Filter according to cumulative value

Task:Find the top n customers whose sales accounts for half of the total sales, and rank them by sales in descending order.


1 import pandas as pd
2 sale_file = "E:\\txt\\sales_volume.csv"
3 sale_info = pd.read_csv(sale_file)
4 sale_info.sort_values(by='Amount',inplace=True,ascending=False)
5 half_amount = sale_info['Amount'].sum()/2
6 vip_list = []
7 amount = 0
8 for client_info in sale_info.itertuples():
9     amount += getattr(client_info, 'Amount')
10     if amount < half_amount:
11         vip_list.append(getattr(client_info, 'Client'))
12     else:
13         vip_list.append(getattr(client_info, 'Client'))
14         break
15 print(vip_list)

Pandas does not have an existing loop function to calculate the position that meets the conditions, so it can only use for loop to complete the calculation.
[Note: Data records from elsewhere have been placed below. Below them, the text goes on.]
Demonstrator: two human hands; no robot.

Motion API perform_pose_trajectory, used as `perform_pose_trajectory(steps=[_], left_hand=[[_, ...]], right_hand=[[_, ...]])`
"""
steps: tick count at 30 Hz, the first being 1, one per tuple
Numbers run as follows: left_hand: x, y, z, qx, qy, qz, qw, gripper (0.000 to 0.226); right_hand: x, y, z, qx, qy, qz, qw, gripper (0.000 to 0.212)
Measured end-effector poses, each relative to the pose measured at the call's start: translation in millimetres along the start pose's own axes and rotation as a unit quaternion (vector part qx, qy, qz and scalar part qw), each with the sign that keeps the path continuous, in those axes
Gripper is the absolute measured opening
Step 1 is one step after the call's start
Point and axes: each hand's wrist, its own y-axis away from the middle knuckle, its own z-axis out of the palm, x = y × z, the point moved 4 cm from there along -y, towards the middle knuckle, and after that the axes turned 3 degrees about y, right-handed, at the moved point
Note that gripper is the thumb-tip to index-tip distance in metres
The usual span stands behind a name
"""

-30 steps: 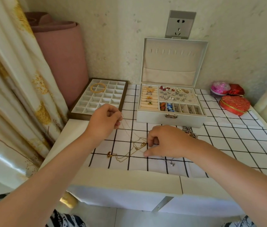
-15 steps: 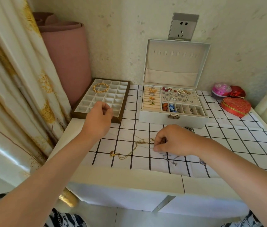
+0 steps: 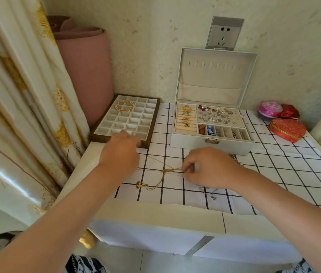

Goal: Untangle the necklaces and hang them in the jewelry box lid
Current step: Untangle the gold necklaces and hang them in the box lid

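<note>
A tangled gold necklace (image 3: 162, 177) lies on the checked cloth, its pendant at the near left. My right hand (image 3: 209, 167) pinches the chain at the knot. My left hand (image 3: 121, 151) is raised near the tray's front edge, fingers curled, pulling a thin strand of the same chain taut toward the upper left. A silver necklace (image 3: 211, 194) lies partly under my right wrist. The white jewelry box (image 3: 213, 142) stands open behind, its lid (image 3: 215, 79) upright with a row of bare hooks.
A brown divided tray (image 3: 128, 120) with gold bangles sits at the back left, beside a pink rolled mat (image 3: 84, 69). Red and pink heart-shaped boxes (image 3: 286, 129) lie at the back right. More chains (image 3: 234, 157) peek out behind my right hand. A curtain hangs at the left.
My left hand has drawn the gold strand up and left toward the tray, stretching it. My right hand stayed on the knot, and the tangle has spread out a little.
</note>
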Motion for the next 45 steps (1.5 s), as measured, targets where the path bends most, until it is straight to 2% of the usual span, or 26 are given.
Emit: perform_pose_trajectory(steps=[2, 4, 6, 12, 15, 19, 21, 26, 29, 31, 34, 37, 40, 45], left_hand=[[15.4, 3.2, -3.0, -0.015, 0.046, 0.079, 0.996, 0.022], [27.0, 6.4, 1.5, -0.090, 0.087, 0.131, 0.983, 0.015], [32.7, 8.7, 8.5, -0.144, 0.109, 0.143, 0.973, 0.013], [30.7, 8.5, 23.4, -0.162, 0.066, 0.167, 0.970, 0.014], [29.8, 7.8, 22.3, -0.164, 0.094, 0.150, 0.970, 0.013], [22.9, 6.4, 14.2, -0.177, 0.263, 0.052, 0.947, 0.018], [18.2, 4.8, 13.1, -0.162, 0.290, 0.039, 0.942, 0.018], [10.5, 0.3, 12.9, -0.074, 0.186, 0.059, 0.978, 0.006], [8.3, -1.7, 11.5, -0.025, 0.145, 0.046, 0.988, 0.005], [7.9, -1.7, 11.1, -0.019, 0.121, 0.049, 0.991, 0.004], [9.4, 1.8, 10.9, -0.035, 0.089, 0.098, 0.991, 0.007], [21.7, 9.2, 7.8, -0.070, 0.097, 0.155, 0.981, 0.011], [41.0, 18.9, 10.9, -0.144, 0.144, 0.154, 0.967, 0.018], [52.7, 24.5, 15.2, -0.181, 0.109, 0.164, 0.964, 0.012]], right_hand=[[-9.9, -2.1, 4.7, 0.020, 0.008, -0.040, 0.999, 0.012], [-15.3, -3.9, 9.4, 0.030, 0.030, -0.066, 0.997, 0.013], [-16.2, -4.8, 10.3, 0.044, 0.058, -0.077, 0.994, 0.013], [-12.6, -2.3, 11.6, 0.033, 0.115, -0.085, 0.989, 0.013], [-8.9, -0.5, 11.5, -0.002, 0.102, -0.073, 0.992, 0.011], [-4.0, 4.0, 8.3, -0.045, 0.082, -0.052, 0.994, 0.012], [-1.7, 6.7, 6.3, -0.072, 0.081, -0.040, 0.993, 0.012], [-0.6, 11.1, 4.0, -0.118, 0.093, -0.012, 0.988, 0.010], [1.5, 12.4, 2.3, -0.136, 0.095, 0.004, 0.986, 0.010], [4.1, 13.3, 1.0, -0.154, 0.098, 0.020, 0.983, 0.010], [5.9, 13.0, -1.7, -0.148, 0.117, 0.023, 0.982, 0.011], [2.0, 9.7, -3.8, -0.078, 0.092, 0.006, 0.993, 0.010], [-6.5, 5.9, -0.7, -0.028, 0.057, -0.016, 0.998, 0.012], [-10.7, 6.1, 2.1, -0.003, 0.066, -0.038, 0.997, 0.015]])
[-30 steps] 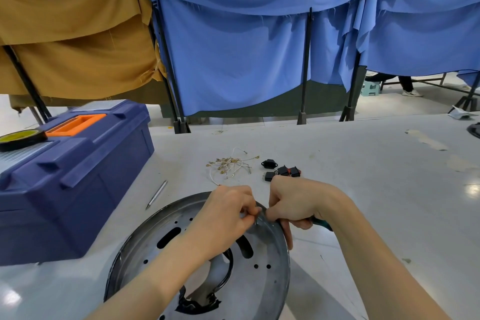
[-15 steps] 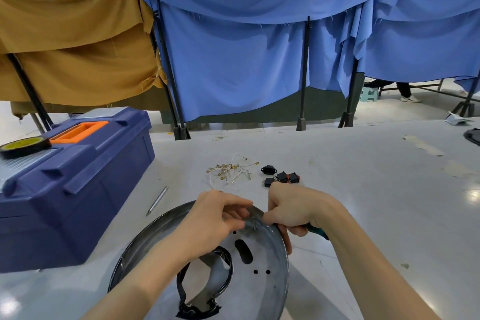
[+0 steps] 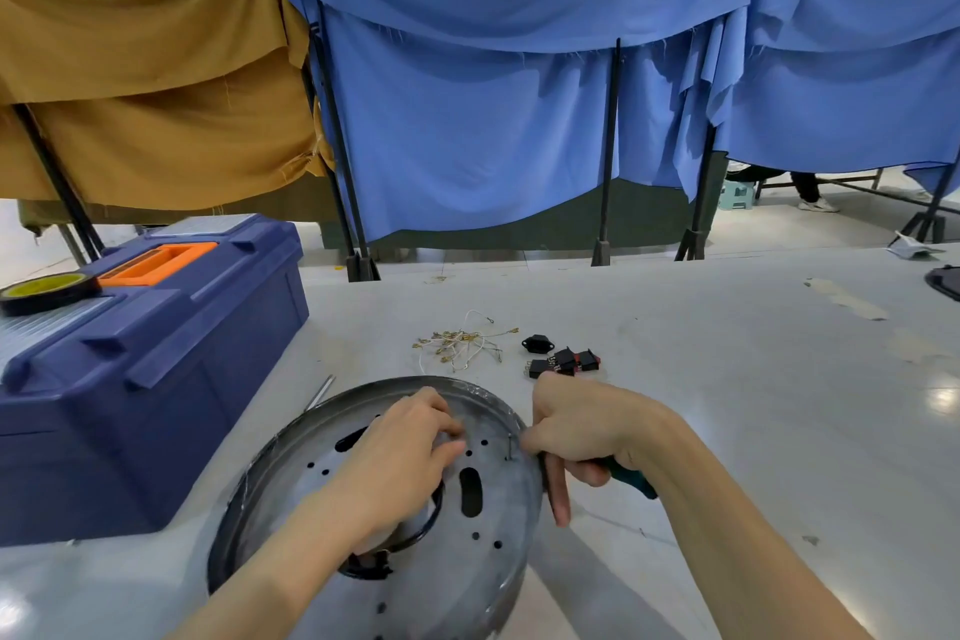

1 E:\\txt\\sales_volume.csv Data storage path
2 =file(A1).import@tc().sort@z(Amount) Import data and sort by amount in descending order
3 =A2.sum(Amount)/2 Calculate half of total sales
4 =A2.pselect(cum(Amount)>=A3) Find the position where the cumulative sales is more than half of total sales
5 =A2.(Client).m(:A4) Take the client names before the position

It is recommended to use loop function to calculate in esProc, and filter and record the position information according to the conditions.